Gegen SPÖ-Kanzler Faymann war sein Vorgänger Gusenbauer ein Energiebündel

Wien (OTS) - "Seit 2006 habt Ihr die Chance gehabt, etwas weiterzubringen. Doch wir erleben nur Arbeitsunwilligkeit und Lethargie", kritisierte FPÖ-Bundesparteiobmann HC Strache die Koalitionspartner SPÖ und ÖVP im Zuge der Debatte zu den Änderungen im Bundesministeriengesetz in der heutigen Nationalratssitzung. Im Vergleich zum aktuellen SPÖ-Bundeskanzler Werner Faymann habe sein Vorgänger Alfred Gusenbauer vor Arbeitseifer nur so gesprüht, führte HC Strache weiter aus. Große Absichtserklärungen habe die rot-schwarze Regierung abgegeben, doch ein großer Wurf sei nicht in Sicht. SPÖ und ÖVP würden das Elend in Österreich im Grunde nur weiter verwalten. Die Bürokratie werde nicht abgebaut, zeitgleich aber die Steuern für die Leistungsträger der Gesellschaft erhöht, betonte HC Strache: "Wo ist die notwendige Verwaltungsreform, die der Rechnungshof gefordert hat? Es wird nur eine Loch-auf- und Loch-zu-Politik betrieben!" Der FPÖ-Bundesparteiobmann forderte zudem eine Arbeitsmarktoffensive und eine Entlastung für die kleinen und mittleren Unternehmen.

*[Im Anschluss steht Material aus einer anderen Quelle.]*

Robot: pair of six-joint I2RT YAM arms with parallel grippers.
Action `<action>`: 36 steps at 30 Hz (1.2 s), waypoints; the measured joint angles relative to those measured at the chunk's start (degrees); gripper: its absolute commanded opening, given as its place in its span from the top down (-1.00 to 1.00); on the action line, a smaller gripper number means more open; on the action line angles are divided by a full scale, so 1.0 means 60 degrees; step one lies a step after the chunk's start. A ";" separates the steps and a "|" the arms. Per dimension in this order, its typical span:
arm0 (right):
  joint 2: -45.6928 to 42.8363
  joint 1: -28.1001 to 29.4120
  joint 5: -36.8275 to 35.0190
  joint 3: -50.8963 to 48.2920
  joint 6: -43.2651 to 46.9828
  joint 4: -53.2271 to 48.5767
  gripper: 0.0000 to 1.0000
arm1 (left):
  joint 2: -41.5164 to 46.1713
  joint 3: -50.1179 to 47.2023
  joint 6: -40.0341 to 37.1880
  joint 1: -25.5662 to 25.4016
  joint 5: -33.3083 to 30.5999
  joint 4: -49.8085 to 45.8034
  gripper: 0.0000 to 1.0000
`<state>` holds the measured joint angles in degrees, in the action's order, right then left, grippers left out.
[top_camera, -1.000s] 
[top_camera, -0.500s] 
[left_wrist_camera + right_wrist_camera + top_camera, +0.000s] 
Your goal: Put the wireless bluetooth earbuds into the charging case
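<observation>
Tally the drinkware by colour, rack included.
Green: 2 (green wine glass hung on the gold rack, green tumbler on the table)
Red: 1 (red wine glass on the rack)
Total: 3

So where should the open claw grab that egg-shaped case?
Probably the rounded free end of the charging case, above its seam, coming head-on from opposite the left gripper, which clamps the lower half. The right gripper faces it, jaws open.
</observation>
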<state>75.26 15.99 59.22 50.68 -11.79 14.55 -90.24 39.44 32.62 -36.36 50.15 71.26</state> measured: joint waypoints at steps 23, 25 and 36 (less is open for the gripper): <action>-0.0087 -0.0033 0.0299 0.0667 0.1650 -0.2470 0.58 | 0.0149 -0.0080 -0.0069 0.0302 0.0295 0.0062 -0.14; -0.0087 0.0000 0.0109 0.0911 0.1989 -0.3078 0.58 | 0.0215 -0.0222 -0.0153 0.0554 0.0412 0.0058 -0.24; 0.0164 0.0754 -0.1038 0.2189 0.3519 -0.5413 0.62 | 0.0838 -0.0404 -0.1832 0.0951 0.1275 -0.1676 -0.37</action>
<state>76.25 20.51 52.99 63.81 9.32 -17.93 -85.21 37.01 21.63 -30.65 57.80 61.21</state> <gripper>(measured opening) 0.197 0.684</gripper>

Im weiteren Verlauf der Debatte warnte HC Strache auch davor, dass die EU-Krise noch nicht überstanden sei. Der Euro sei nicht gerettet, zusätzlich könnte Frankreich die nächste große Baustelle der EU werden. Man müsse daher endlich auch über Alternativen diskutieren dürfen, so der freiheitliche Bundesparteiobmann. Abschließend übte HC Strache auch Kritik am geplanten Kahlschlag bei der Exekutive und erklärte: "122 Dienststellen werden eingespart - Wien ist da noch nicht eingerechnet. Aus Sicht der FPÖ muss es dagegen eine Aufstockung der Exekutive geben. Schließlich fehlen derzeit österreichweit an die 3.000 Polizisten!" Letztlich könne man daher nur von einem Weiterwurschteln der rot-schwarzen Koalition sprechen, betonte HC Strache in Richtung von SPÖ-Kanzler Faymann auf der Regierungsbank und kritisierte dabei auch das Schweigen des Kanzlers zu den Gewaltausschreitungen im Zuge des Akademikerballs in der Hofburg.